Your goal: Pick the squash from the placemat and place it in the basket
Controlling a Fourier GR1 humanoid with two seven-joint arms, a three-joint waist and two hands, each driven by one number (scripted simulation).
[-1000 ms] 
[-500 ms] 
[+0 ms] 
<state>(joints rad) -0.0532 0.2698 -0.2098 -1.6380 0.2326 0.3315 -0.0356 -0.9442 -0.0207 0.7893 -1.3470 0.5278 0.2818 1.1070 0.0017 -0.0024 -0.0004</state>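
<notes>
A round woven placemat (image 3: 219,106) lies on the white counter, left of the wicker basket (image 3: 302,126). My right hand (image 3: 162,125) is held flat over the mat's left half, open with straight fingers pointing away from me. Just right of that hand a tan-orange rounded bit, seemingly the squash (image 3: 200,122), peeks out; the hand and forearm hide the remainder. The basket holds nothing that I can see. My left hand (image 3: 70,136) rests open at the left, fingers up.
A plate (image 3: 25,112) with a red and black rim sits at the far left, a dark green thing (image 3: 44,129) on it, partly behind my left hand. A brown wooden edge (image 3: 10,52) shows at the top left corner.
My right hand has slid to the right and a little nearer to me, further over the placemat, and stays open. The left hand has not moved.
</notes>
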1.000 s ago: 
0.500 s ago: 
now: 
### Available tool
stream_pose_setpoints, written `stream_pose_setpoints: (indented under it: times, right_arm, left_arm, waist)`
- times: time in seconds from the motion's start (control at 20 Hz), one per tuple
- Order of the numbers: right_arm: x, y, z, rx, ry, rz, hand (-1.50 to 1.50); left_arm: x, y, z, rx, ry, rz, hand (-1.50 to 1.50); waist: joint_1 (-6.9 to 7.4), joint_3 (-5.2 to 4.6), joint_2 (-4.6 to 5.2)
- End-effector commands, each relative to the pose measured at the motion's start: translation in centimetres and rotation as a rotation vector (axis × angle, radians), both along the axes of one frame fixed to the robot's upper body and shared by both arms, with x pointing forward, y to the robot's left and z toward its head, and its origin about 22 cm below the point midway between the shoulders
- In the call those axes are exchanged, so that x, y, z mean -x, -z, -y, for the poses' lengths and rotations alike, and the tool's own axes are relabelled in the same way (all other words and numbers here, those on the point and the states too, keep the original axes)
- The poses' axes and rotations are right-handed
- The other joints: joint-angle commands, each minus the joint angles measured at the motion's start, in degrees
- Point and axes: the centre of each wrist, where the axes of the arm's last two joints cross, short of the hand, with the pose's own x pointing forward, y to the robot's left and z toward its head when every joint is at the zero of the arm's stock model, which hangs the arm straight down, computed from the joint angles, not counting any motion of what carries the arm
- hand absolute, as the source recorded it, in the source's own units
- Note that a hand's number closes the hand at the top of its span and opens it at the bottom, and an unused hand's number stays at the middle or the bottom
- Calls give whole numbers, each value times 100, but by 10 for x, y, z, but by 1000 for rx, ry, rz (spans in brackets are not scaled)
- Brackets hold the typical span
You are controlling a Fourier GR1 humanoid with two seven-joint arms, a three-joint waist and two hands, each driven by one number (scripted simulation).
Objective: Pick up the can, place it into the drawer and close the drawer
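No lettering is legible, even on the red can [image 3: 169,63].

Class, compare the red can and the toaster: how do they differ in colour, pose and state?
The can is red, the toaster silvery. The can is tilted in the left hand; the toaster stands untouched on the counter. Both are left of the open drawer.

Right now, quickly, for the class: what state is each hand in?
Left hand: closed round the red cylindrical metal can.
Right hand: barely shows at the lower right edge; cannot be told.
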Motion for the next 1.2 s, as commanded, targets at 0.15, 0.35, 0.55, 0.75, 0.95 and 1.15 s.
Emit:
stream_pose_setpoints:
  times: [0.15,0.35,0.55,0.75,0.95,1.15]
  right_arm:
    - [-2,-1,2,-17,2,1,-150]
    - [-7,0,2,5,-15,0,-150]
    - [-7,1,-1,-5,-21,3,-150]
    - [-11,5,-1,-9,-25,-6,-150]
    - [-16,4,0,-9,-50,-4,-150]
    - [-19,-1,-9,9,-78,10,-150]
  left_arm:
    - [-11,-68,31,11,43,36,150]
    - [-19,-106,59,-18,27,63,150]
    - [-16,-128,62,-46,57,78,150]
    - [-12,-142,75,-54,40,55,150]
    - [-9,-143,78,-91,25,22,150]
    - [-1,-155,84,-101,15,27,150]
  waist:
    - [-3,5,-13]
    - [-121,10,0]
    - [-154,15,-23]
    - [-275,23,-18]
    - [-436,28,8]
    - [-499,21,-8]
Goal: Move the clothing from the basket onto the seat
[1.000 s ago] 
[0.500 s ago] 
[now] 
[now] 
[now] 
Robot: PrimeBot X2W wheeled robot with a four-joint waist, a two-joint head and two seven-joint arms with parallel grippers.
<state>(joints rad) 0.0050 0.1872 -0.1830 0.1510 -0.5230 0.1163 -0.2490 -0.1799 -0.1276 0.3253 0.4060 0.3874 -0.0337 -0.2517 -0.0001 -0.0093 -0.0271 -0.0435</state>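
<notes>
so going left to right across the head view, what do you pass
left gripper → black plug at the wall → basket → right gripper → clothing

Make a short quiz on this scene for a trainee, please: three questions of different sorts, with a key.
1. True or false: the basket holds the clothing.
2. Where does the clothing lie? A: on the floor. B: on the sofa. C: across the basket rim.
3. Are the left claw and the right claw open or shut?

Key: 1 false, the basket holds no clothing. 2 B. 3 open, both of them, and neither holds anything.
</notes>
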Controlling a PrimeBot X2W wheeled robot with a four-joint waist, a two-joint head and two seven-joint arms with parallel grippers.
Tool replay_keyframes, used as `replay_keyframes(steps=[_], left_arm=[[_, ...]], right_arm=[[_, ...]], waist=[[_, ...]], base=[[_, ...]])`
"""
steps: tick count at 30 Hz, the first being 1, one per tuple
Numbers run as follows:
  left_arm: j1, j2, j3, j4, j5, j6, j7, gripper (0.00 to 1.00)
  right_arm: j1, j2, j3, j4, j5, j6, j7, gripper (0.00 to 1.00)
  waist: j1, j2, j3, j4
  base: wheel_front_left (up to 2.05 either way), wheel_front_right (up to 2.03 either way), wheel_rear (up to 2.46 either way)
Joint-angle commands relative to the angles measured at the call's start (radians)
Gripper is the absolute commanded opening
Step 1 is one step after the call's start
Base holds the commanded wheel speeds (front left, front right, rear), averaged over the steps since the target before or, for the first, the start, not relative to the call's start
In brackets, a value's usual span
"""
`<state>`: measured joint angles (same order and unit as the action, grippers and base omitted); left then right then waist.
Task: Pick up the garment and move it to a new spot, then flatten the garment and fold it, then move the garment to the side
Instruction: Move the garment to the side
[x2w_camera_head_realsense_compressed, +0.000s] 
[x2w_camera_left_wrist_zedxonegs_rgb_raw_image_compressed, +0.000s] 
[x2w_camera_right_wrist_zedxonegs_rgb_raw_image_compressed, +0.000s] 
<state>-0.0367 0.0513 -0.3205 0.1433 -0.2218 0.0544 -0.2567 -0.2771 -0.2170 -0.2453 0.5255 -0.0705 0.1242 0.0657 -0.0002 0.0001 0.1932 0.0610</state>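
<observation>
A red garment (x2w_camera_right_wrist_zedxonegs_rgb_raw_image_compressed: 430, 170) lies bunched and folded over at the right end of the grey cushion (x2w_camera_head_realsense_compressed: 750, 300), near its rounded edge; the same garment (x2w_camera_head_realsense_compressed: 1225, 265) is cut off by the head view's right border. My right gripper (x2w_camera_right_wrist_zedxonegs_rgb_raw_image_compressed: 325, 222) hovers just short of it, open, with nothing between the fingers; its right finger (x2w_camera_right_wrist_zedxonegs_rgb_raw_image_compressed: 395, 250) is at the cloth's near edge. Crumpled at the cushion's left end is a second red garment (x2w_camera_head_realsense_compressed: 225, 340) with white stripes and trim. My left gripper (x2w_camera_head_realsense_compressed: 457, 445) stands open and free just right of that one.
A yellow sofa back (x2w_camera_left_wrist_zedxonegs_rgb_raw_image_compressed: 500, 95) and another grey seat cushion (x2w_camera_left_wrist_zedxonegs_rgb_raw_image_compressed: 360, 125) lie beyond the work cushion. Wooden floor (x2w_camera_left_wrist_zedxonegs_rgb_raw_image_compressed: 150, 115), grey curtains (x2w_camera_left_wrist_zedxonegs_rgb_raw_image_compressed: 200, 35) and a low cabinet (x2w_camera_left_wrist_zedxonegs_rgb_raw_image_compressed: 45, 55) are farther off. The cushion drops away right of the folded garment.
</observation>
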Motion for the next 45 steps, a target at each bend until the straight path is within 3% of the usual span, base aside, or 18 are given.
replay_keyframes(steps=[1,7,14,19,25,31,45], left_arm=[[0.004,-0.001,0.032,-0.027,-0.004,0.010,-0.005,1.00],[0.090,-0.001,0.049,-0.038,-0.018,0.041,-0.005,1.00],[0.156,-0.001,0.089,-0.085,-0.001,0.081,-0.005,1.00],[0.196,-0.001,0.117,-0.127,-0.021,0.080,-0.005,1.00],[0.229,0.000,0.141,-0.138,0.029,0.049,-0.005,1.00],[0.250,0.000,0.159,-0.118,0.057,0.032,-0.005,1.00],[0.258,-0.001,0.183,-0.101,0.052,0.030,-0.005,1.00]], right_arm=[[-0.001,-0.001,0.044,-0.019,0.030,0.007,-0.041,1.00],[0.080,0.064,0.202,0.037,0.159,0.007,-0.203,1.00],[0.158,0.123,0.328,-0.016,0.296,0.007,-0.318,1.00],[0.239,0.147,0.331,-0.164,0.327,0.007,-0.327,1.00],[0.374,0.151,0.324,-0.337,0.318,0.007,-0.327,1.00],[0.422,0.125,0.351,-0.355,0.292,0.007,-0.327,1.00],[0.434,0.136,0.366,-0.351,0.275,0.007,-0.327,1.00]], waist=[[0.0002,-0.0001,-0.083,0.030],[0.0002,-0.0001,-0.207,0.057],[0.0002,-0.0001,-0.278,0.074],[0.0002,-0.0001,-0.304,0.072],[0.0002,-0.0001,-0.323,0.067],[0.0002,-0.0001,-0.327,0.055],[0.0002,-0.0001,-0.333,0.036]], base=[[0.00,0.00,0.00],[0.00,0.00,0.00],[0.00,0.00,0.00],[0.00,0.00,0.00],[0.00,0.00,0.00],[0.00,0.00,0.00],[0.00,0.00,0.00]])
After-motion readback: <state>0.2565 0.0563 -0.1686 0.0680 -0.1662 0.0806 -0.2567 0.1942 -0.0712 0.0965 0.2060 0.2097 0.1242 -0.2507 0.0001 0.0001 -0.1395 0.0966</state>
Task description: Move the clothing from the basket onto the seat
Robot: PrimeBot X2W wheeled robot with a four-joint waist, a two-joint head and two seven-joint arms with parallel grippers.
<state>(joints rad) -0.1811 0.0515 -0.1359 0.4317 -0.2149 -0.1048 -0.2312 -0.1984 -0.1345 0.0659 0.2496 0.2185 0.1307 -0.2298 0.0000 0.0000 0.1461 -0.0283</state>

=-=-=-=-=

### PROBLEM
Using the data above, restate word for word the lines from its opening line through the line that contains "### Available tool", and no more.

### THE ANSWER
Your goal: Pick the squash from the placemat and place it in the basket
Controlling a Fourier GR1 humanoid with two seven-joint arms, a three-joint waist and two hands, each driven by one number (scripted simulation).
[-1000 ms] 
[-500 ms] 
[+0 ms] 
<state>(joints rad) -0.0532 0.2698 -0.2098 -1.6380 0.2326 0.3315 -0.0356 -0.9442 -0.0207 0.7893 -1.3470 0.5278 0.2818 1.1070 0.0017 -0.0024 -0.0004</state>
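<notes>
A round woven placemat (image 3: 219,106) lies on the white counter, left of the wicker basket (image 3: 302,126). My right hand (image 3: 162,125) is held flat over the mat's left half, open with straight fingers pointing away from me. Just right of that hand a tan-orange rounded bit, seemingly the squash (image 3: 200,122), peeks out; the hand and forearm hide the remainder. The basket holds nothing that I can see. My left hand (image 3: 70,136) rests open at the left, fingers up.
A plate (image 3: 25,112) with a red and black rim sits at the far left, a dark green thing (image 3: 44,129) on it, partly behind my left hand. A brown wooden edge (image 3: 10,52) shows at the top left corner.
My right hand has slid to the right and a little nearer to me, further over the placemat, and stays open. The left hand has not moved.
</notes>
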1.000 s ago: 
0.500 s ago: 
now: 
### Available tool

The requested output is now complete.